New Nielsen ratings analyzed by AdAge present a bleak picture of network TV’s declining audience. Faced with heated competition for viewers from streaming video services, broadcast C3 ratings plummeted 11% year over year during fourth quarter 2018 as the four major networks drew an average primetime audience of only 7.02 million adults aged 18-49. Tracking the trend back to 2016 shows the latest numbers are no fluke. ABC, CBS, NBC and Fox combined have seen more than one quarter (27%) of their advertiser-coveted viewers disappear.
Crunching the numbers, Ad Age writer Anthony Crupi calculates the combined rating point delivery at the Big Four networks in the 18-49 demo to be a 5.4, down from 6.1 during 2017. “Over a two-year span, some 2.6 million members of the demo have dematerialized, a number which reflects the loss of more than two whole ratings points (2.1),” Crupi writes.
The currency which TV is bought and sold on, Nielsen’s C3 metric combines average commercial ratings with three days of time-shifted viewing.
Offering further evidence of the audience exodus, Ad Age notes that only two episodes of scripted TV shows have averaged a 3.0 rating or better in their regular time slots in the current season to date. Flash back two years ago and 29 scripted shows pulled a 3.0 or better, and 54 reached that mark in the 2014-15 season.
Yet shrinking rating points haven’t negated the principle of supply and demand when it comes to TV advertising. Ad sales revenues at the Big Four nets increased 3.2% to $5.21 billion in Q4, according to MoffettNathanson, even as ratings fell 11%.

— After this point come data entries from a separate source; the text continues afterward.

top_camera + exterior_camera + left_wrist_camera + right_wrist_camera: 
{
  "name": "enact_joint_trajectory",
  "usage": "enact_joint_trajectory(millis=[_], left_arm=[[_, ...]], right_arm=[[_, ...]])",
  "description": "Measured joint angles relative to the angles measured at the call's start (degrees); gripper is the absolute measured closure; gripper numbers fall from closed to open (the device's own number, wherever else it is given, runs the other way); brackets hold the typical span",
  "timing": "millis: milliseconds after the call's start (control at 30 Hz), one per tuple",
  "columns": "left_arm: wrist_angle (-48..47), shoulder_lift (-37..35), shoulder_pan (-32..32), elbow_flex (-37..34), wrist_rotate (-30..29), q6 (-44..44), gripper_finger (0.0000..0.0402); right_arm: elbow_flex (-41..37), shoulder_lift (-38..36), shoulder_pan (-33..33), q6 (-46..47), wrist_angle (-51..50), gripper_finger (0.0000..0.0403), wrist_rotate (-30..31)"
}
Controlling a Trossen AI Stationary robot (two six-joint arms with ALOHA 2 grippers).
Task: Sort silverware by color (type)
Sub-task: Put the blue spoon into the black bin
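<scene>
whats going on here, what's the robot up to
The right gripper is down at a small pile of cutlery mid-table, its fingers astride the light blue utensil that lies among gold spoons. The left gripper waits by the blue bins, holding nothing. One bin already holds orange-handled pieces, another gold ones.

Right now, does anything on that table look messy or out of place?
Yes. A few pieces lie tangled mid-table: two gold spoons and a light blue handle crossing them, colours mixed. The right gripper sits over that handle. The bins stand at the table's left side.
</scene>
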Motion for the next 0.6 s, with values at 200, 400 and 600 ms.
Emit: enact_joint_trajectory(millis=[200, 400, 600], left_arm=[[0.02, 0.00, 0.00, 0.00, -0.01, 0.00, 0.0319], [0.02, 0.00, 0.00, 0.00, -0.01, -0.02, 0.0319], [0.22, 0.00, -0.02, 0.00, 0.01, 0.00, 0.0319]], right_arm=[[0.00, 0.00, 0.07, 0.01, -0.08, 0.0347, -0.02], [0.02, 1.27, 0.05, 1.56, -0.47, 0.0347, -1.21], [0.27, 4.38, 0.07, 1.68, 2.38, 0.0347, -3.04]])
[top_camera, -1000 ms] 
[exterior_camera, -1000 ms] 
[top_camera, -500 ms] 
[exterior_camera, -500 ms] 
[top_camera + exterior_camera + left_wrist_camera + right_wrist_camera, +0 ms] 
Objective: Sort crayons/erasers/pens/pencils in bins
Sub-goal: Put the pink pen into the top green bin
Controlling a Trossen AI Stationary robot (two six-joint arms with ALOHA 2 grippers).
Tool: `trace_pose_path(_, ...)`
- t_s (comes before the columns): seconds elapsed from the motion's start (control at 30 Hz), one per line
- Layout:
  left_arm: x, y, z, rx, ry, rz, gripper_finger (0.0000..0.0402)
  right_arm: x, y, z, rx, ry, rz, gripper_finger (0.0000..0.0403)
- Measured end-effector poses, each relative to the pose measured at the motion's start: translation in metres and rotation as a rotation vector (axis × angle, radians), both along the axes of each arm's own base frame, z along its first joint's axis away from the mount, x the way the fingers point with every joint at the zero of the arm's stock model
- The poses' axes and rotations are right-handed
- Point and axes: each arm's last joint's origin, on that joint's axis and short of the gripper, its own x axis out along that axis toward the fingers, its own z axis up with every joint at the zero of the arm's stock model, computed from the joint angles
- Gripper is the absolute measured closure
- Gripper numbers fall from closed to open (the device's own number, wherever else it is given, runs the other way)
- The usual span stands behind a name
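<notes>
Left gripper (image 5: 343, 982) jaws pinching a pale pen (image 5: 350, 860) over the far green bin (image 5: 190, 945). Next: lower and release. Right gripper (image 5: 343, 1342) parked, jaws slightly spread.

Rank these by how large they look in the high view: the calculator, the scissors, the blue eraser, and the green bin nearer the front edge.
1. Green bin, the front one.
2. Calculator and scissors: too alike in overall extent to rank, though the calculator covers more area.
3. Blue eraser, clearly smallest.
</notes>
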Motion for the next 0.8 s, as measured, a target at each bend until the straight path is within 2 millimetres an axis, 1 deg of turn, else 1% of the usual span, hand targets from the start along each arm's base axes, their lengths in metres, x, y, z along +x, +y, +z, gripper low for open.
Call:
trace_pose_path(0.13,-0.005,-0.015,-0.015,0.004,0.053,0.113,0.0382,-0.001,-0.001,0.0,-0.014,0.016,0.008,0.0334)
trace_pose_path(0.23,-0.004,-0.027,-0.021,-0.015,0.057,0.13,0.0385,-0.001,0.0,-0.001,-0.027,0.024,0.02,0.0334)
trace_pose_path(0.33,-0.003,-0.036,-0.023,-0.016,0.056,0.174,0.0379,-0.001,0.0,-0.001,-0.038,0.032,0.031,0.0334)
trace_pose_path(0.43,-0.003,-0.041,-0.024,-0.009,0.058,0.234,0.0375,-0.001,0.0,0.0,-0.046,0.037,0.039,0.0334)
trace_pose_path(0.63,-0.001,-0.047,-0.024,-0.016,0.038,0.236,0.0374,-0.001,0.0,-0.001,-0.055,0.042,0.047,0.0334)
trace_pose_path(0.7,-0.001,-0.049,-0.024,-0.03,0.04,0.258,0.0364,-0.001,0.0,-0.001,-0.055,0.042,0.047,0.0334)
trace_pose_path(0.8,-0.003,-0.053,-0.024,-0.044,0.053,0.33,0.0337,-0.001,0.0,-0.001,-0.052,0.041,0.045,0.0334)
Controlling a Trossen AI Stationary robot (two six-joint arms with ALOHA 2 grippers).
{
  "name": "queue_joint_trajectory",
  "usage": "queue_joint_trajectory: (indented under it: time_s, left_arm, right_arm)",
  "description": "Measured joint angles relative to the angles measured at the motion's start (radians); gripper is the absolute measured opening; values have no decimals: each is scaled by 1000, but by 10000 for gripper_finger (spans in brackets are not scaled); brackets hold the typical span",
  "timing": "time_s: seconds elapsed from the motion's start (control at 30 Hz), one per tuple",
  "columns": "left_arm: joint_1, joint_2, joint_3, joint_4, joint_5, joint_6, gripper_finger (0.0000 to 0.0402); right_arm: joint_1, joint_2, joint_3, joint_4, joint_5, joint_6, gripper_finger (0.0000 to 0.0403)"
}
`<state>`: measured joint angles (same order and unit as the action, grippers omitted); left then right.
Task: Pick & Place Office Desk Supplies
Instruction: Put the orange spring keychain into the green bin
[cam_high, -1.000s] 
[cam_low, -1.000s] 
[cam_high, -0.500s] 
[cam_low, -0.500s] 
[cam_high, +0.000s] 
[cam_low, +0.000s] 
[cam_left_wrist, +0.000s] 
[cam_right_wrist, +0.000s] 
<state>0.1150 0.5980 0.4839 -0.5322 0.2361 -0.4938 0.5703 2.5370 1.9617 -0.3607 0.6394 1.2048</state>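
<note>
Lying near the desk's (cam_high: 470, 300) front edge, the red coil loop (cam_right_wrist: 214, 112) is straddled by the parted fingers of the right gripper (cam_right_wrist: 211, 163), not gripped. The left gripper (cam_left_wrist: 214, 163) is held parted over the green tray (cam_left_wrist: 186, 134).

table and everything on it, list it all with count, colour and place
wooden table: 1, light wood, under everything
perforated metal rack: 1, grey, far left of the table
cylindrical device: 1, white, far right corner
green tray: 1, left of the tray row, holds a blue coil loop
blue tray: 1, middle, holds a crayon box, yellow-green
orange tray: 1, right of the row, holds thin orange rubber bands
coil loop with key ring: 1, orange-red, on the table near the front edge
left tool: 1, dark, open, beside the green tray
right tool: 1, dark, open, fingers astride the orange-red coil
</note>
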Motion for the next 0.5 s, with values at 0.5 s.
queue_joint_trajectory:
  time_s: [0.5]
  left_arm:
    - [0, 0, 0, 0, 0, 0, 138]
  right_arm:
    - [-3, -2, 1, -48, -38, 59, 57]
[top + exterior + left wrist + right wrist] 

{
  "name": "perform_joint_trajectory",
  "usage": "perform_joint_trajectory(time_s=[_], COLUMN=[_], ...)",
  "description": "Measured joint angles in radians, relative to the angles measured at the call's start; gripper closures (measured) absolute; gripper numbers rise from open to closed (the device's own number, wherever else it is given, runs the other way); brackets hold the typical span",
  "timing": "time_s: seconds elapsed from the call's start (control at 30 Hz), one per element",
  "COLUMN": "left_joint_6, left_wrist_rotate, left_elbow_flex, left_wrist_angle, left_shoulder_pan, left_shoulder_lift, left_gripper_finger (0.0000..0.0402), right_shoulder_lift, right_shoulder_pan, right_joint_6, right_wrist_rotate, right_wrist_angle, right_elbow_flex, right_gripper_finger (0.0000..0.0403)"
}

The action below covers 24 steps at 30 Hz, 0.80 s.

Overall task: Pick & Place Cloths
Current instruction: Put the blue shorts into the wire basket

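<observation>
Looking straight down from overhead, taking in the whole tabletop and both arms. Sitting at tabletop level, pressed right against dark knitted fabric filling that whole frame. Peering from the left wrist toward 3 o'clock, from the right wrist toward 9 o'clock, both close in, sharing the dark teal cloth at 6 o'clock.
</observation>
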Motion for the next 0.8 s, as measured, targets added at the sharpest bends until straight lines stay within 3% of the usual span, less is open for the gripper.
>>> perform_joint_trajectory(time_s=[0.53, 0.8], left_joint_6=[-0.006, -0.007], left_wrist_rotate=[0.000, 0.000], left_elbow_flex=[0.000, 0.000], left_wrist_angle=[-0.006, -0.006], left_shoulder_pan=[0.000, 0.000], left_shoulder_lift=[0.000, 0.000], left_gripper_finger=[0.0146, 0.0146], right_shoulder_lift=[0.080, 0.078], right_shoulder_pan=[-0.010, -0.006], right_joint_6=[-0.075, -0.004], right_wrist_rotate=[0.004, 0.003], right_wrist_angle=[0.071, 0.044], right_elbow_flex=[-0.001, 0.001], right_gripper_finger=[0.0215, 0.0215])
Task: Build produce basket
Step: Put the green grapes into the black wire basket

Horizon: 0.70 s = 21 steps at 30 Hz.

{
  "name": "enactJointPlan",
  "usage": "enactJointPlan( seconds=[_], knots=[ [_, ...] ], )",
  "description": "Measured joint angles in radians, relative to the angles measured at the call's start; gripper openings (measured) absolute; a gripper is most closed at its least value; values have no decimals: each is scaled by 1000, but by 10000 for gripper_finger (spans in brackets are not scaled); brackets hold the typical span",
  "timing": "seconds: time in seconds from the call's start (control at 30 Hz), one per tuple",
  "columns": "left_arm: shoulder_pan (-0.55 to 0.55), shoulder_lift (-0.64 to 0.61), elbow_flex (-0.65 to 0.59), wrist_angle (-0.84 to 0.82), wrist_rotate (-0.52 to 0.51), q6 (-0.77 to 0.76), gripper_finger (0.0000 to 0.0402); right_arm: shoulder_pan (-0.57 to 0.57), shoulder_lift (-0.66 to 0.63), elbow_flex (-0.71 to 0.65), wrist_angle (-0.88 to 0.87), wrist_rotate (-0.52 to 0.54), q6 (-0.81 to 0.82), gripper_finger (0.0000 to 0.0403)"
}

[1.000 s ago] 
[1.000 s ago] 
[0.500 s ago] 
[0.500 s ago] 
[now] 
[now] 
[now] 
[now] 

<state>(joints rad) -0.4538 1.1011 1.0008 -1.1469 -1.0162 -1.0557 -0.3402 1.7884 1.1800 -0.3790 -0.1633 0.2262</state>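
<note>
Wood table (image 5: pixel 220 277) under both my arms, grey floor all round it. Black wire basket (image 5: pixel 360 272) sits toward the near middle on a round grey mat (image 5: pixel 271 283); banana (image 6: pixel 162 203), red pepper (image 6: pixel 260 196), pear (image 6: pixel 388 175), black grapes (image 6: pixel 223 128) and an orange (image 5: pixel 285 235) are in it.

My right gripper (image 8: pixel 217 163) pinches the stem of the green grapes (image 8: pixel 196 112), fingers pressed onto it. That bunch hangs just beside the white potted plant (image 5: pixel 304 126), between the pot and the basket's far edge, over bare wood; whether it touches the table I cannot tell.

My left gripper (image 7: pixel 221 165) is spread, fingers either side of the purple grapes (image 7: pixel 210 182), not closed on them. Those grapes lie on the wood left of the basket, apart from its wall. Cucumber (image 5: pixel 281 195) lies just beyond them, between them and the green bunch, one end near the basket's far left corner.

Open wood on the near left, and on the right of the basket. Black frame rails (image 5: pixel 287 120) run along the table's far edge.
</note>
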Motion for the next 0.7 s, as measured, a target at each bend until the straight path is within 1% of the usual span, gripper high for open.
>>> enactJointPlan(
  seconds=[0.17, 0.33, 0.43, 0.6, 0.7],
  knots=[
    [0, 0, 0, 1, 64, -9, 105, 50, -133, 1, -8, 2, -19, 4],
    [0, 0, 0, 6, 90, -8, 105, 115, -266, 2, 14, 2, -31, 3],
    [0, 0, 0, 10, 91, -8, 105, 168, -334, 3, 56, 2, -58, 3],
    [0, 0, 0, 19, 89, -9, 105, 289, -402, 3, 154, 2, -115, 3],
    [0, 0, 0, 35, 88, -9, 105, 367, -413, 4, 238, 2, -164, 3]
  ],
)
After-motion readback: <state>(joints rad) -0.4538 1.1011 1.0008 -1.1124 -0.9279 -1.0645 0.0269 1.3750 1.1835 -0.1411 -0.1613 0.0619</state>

In other disconcerting news for the TV industry, Kagan now estimates the segment of broadband homes without a traditional cable TV subscription will comprise nearly one-third of U.S. households in the next five years. Broadband-only households are set to grow from 23.3 million in 2018 to 40.8 million by 2023. Fueling the chord-cutting are over-the-top (OTT) streaming services. “The vast majority of streaming services offer free trial periods, effectively allowing consumers to shop around while bypassing hardware hassles associated with legacy video distribution,” Tony Lenoir, senior Kagan research analyst said. “This coupled with the fact that streaming services are typically screen-agnostic and seamlessly portable, offer individual, customized consumption for customers.”